I think I will keep my eyes open for more melange pearl cotton for future mending emergencies, I really liked this one.

Bias tape and sashiko

I wanted to use sashiko as the main mending technique for the more worn leg. I had bought a bundle of 26 beautiful Chinese handwoven vintage cotton patches from the 1960’s from Indigoloom that I wanted to use. They are all great candidates for both a bias tape and other mending techniques. Since I wanted to make my own bias tape out of the Chinese patch – another great tip from my Instagram question – I had ordered a bias tape maker.

The loveliest bundle of cotton patches, hand woven in China in the 1960’s.

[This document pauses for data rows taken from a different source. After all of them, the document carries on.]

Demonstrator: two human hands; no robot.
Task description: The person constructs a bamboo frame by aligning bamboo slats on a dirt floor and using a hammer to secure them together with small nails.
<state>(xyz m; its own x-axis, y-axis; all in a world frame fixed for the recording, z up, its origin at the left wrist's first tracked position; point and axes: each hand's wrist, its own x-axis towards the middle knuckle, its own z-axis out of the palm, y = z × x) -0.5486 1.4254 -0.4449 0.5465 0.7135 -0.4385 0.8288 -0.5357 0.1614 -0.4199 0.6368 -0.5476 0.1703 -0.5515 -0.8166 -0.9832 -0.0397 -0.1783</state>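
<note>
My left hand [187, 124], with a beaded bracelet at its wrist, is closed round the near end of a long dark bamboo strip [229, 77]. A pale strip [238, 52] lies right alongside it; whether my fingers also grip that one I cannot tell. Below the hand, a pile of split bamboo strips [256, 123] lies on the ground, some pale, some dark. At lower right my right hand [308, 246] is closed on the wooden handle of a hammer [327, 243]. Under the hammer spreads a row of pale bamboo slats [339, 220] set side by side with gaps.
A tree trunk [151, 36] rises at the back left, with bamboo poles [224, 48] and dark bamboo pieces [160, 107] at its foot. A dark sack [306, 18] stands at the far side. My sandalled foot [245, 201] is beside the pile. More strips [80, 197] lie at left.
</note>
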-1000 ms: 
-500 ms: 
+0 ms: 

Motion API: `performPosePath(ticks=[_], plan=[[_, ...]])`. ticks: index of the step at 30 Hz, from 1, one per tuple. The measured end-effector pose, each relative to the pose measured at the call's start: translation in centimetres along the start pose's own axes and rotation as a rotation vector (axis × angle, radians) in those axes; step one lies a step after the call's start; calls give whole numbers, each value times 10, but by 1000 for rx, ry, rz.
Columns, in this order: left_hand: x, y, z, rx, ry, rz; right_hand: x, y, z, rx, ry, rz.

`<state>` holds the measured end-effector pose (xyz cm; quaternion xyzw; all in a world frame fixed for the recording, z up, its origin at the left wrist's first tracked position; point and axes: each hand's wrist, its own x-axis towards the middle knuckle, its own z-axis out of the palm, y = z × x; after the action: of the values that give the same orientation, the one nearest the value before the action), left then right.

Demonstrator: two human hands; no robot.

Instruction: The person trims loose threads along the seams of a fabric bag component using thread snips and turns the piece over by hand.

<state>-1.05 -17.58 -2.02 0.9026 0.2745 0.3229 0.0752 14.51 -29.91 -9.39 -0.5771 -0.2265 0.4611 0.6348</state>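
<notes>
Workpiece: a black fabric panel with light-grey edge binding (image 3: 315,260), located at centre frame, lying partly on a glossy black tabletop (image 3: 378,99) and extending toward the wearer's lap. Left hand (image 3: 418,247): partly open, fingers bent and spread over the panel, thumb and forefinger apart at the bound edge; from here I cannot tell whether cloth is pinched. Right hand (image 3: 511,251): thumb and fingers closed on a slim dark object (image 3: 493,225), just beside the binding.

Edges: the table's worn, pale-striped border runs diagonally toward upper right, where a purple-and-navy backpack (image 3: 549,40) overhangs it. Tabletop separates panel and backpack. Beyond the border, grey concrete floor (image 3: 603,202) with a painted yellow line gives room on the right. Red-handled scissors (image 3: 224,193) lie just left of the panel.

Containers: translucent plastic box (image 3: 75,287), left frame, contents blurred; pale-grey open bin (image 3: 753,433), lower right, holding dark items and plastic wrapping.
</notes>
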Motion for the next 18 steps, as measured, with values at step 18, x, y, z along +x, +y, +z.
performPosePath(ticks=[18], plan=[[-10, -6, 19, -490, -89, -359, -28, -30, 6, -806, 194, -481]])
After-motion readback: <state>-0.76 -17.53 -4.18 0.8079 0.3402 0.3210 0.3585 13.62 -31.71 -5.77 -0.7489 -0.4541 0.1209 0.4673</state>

In the Ultimate Sashiko sourcebook by Susan Briscoe that I had in my book shelf I found sweet patterns based on chequered fabrics. There were a lot of those in the bundle and I chose one of them. I figured that as a beginner it would be a good idea to use a chequered fabric pattern as a guide when I did the stitches.

The world isn’t square!

As I meticulously measured the cutting angle and width of the bias tape-to-be I realized that something was wrong. Only I couldn’t figure out what. I saw that I had measured the angle and the width correctly, but still the checks didn’t add up. Measuring again and again I scratched my head until it dawned on me: There was a weaving error!

A bias tape to be from a vintage Chinese hand woven cotton fabric with, as it turned out, sweet irregularities.

I had made the mistake of counting on the squares to be square. But that’s the thing – the world isn’t square! It’s full of wonderful irregularities and differences. Therefore, so is my bias tape.

The making of a bias tape

Making the bias tape was quite entertaining. Once I had cut the fabric on the bias I eagerly waited for the bias tape maker to arrive. Once it did it took me five minutes to grab the iron and ironing board and make the tape.

The bias tape maker is just a metal guide where you stick the flat strip of bias fabric into one end and end up with a folded tape in the other. As soon as the folded end appears you just iron it and there you have it!

My very first bias tape, made from a vintage hand woven Chinese cotton fabric.

I cut the frays on the pant leg edges and stitched the tape by hand on the inside of the leg with a backstitch. I stitched the top of the tape onto the front of the leg with a whipstitch.

Sashiko pattern

I used a komezashi variation for the sashiko part, that took advantage of the chequered fabric pattern. This meant that I didn’t have to create a grid for my stitches since it was already there. I did want to continue the pattern above the tape, though, so I did my best to follow the lines from the tape onto the denim.

When mending my hems I allowed the sashiko stitches to run over the denim as well as the tape.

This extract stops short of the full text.